- **WHAT TO WORK ON**
Set down exactly the lines below, starting at the one that contains "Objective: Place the" and ending at the one that contains "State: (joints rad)", with both of those lines included and nothing else.

### DATA TO EXAMINE ###

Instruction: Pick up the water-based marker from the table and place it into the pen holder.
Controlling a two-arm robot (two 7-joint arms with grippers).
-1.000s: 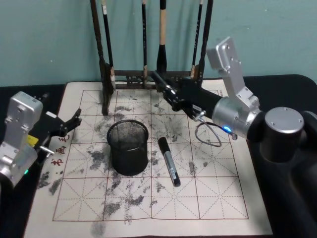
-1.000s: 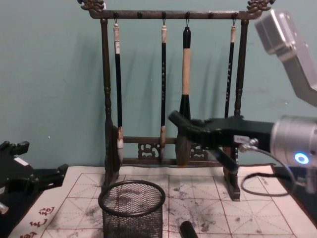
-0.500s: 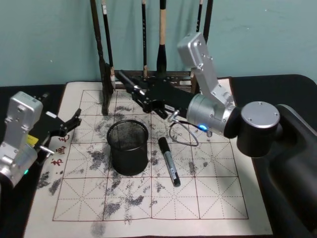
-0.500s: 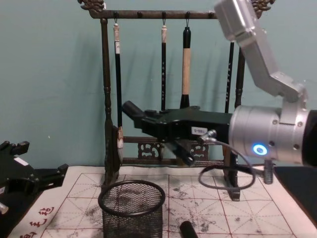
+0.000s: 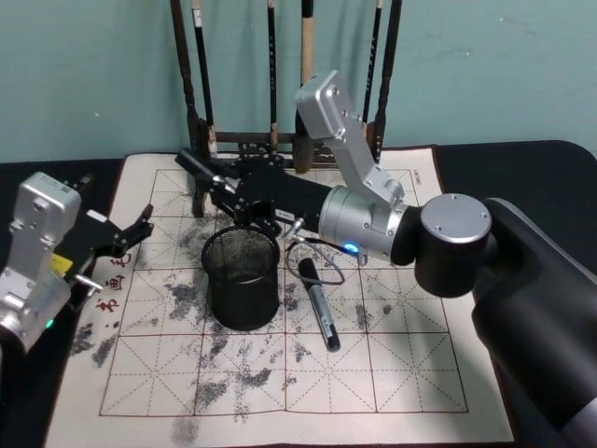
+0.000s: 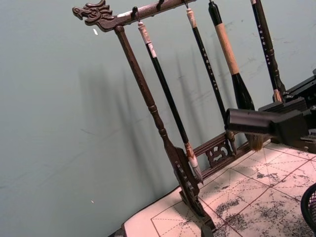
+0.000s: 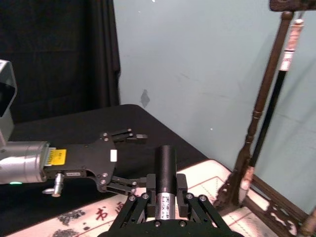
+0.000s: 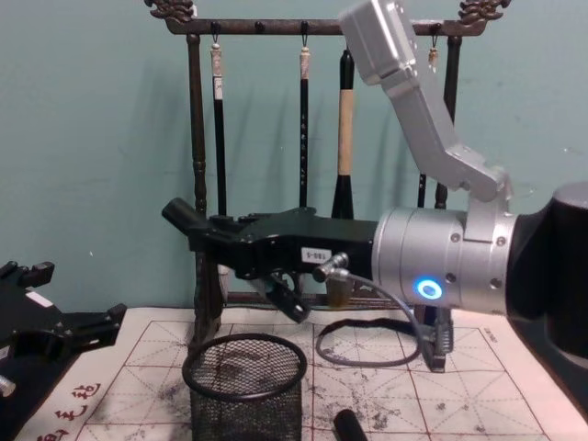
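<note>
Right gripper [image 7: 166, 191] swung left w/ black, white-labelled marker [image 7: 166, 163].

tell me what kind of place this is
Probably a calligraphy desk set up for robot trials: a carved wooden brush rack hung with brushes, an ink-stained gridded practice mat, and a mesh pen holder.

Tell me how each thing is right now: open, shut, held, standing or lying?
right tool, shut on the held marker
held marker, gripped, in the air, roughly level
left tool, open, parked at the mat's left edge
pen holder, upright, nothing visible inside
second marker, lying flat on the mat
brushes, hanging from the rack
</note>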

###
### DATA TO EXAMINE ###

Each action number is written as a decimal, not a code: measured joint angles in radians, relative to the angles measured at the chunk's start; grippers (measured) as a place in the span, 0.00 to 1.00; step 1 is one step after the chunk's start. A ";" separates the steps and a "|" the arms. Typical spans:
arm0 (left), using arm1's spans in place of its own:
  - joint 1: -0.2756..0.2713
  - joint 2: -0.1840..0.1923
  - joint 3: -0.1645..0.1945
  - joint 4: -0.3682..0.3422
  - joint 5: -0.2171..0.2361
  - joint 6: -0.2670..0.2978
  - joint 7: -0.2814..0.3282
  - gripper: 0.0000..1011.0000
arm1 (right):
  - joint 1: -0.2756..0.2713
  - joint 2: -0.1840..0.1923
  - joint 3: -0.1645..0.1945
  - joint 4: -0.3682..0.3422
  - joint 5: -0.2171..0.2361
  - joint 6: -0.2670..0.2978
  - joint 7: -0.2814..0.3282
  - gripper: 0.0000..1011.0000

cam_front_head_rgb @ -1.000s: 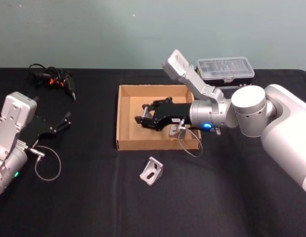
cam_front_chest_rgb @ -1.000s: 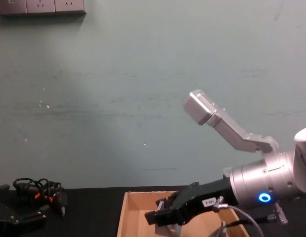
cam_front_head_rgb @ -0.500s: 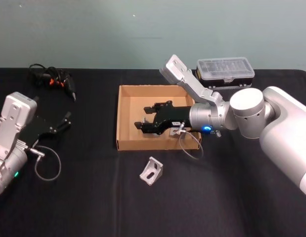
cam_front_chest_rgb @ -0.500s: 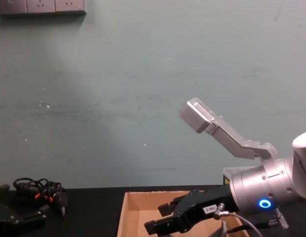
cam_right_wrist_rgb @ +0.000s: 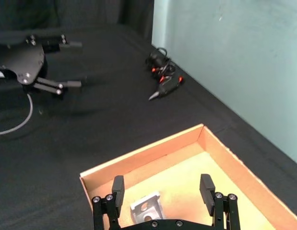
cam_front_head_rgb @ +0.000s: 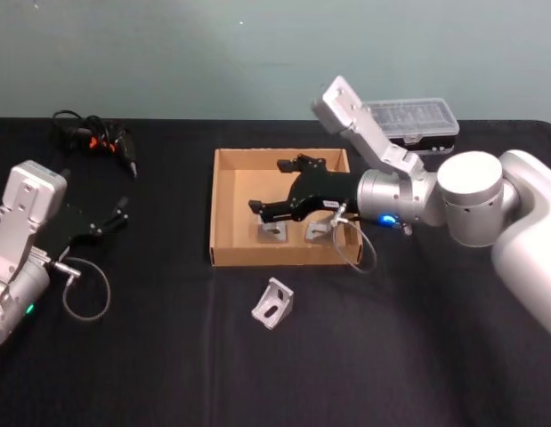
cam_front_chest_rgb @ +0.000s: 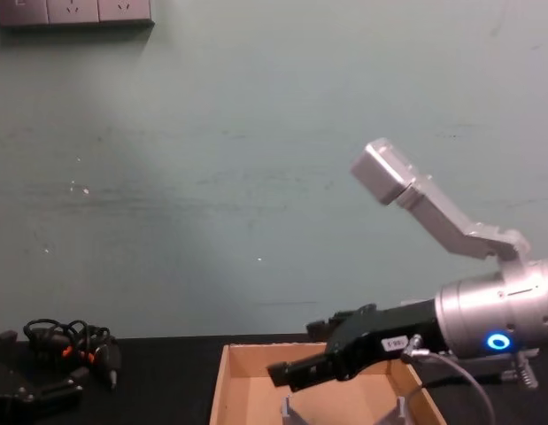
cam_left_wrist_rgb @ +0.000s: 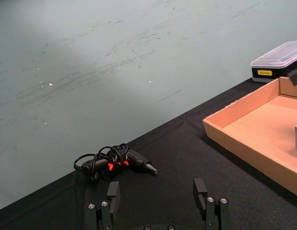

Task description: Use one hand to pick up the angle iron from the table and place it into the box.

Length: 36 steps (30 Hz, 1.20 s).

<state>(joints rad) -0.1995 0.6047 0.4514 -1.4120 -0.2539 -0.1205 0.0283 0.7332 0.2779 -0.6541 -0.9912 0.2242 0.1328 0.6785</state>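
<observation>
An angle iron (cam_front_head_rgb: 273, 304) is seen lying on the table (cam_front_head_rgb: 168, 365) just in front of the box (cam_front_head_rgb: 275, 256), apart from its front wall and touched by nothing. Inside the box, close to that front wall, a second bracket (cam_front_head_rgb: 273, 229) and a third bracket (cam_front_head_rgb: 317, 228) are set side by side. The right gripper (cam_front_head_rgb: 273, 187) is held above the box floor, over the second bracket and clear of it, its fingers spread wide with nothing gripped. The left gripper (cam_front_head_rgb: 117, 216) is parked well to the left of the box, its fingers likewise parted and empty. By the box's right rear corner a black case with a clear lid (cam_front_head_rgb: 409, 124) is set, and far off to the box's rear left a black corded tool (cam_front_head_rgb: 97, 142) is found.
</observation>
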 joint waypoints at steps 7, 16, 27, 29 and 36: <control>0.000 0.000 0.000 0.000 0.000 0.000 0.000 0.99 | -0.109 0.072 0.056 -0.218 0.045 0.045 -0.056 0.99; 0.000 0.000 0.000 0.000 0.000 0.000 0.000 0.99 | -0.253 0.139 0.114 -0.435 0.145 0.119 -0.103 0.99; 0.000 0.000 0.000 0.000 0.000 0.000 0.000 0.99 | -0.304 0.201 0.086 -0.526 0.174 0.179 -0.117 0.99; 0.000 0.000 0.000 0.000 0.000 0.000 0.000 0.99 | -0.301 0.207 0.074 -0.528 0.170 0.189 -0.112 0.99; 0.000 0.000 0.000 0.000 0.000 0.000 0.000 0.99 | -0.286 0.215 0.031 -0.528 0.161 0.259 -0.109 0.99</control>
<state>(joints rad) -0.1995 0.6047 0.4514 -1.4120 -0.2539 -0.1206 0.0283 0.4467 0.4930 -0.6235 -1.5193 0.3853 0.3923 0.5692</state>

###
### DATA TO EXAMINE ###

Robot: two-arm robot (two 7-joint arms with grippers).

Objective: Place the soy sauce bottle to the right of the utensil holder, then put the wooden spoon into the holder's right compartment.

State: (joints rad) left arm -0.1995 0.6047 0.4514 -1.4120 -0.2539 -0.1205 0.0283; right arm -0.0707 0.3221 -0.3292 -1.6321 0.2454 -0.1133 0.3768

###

- **COMPLETED TASK**
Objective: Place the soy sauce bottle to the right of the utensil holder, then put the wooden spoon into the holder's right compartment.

State: (joints rad) left arm -0.1995 0.6047 0.4514 -1.4120 -0.2539 -0.1205 0.0283; right arm -0.0707 0.3221 -0.3292 -1.6321 0.2454 -0.1133 0.3768

That completes the answer, and no more is expected.